Women are not mentored as often because they simply don’t ask for the help, Flanagan said. “Sometimes at organizations, it’s not offered. There’s not many organizations that have that internal system. We don’t get promoted or hired for certain things because they think we’re less committed. We have too many challenges in our life. Even if you have a supportive partner, you’re still the one that has the majority of the kid-organizing, home stuff, you name it. That’s just continues to persist, and I think the pandemic has shown that again, all these women leaving the workforce is due to the fact that they’re having to manage the school. They’re having to manage someone who’s sick or elderly, or
whatever.

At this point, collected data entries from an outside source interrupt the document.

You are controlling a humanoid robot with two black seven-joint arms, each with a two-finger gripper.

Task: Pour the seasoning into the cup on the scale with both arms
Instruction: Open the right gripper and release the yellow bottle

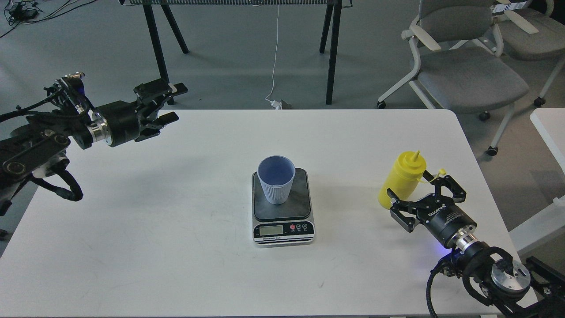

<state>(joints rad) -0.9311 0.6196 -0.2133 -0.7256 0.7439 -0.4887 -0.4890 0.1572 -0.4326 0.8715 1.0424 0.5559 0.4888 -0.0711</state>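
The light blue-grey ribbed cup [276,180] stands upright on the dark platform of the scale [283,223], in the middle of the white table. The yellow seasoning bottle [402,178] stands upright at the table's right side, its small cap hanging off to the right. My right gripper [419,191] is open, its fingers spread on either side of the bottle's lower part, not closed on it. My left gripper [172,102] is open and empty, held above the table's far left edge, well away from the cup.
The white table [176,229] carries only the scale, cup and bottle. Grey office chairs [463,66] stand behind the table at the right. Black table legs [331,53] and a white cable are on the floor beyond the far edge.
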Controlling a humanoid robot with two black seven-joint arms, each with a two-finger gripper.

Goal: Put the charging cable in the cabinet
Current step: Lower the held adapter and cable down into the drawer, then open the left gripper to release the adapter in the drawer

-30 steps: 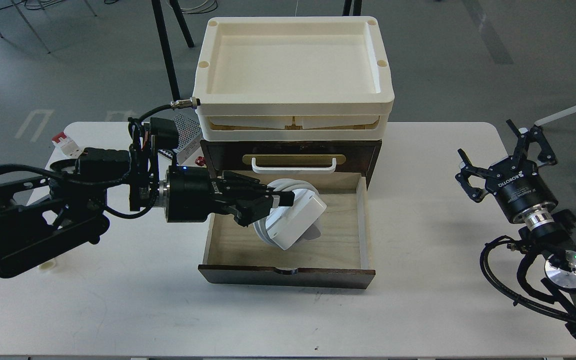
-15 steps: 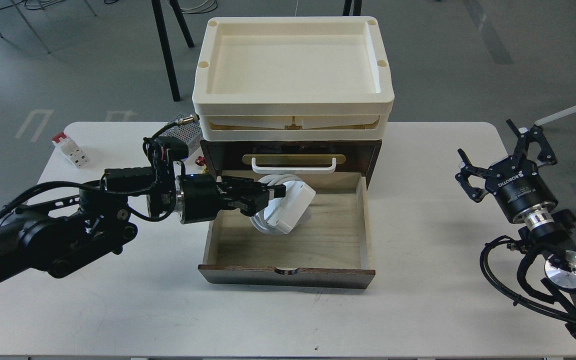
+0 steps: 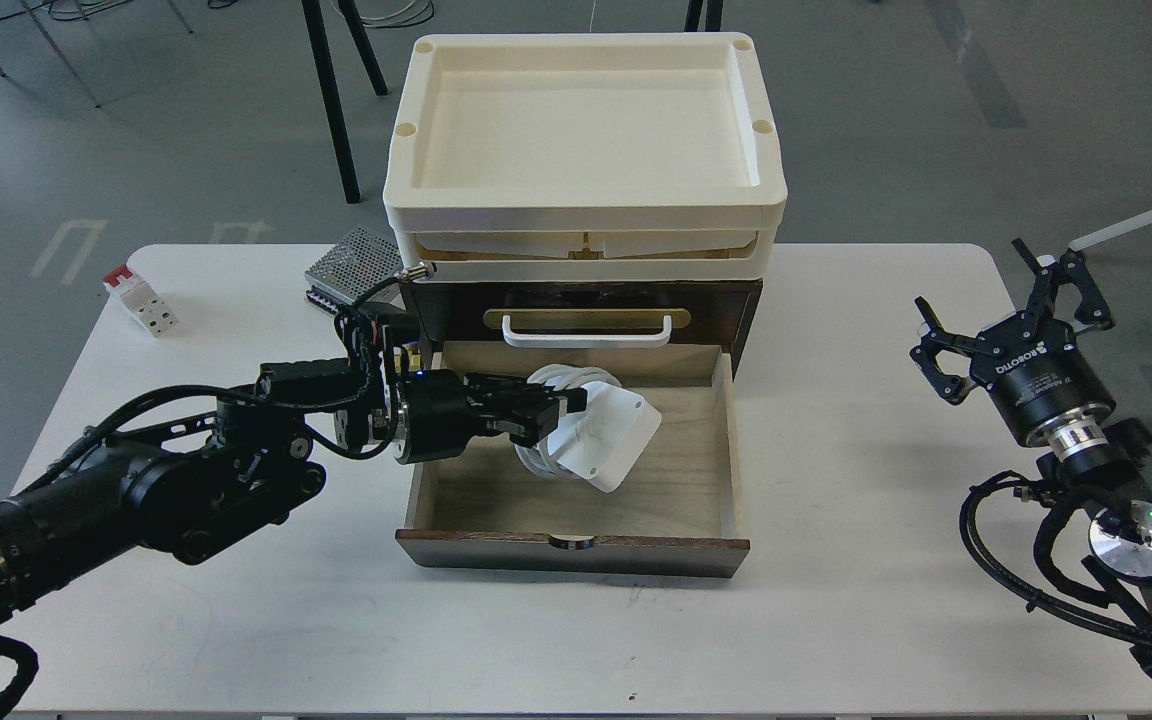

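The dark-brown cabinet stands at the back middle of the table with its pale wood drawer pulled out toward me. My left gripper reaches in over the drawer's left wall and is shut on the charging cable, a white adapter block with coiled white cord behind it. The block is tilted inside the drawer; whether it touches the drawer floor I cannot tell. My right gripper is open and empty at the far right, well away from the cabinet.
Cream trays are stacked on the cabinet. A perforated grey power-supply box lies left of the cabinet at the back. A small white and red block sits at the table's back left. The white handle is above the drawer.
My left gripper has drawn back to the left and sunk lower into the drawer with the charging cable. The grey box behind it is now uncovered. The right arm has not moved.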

The overwhelming majority are women, and this last year has been interesting.
“The big component of this last year is, millions of women have left the workforce and so now what?” Flanagan asked. “It’s an interesting landscape now, for sure.”
The mother of two kids in their 20s, Flanagan stayed home to care for them up until about seven years ago. “In today’s environment, where everybody’s looking for somebody, the people who are willing and able, I think the challenge today is, everybody wats to work from home,” she said. “I definitely think those skills are transferrable.”
“I think women in general need somebody to say, yes you can,” Flanagan said. “What Lead(h)er is doing is important, not just for women but in general. It’s great that we have this women’s based organization in the Quad-Cities.”
Women overall need to project more confidence in their abilities, and not be so worried about what everyone else thinks, she said.
“Whether their goal is to be the CEO or an individual contributor, do that the best that you can do – because we don’t need all CEOs,” Flanagan said. “We don’t need all vice presidents. There are some people who are exemplary at what they do and are necessary to their organizations.”
“Choose your comfort level, whatever that is, and be the best you can be at that,” she said. “Not everybody wants to lead an organization.”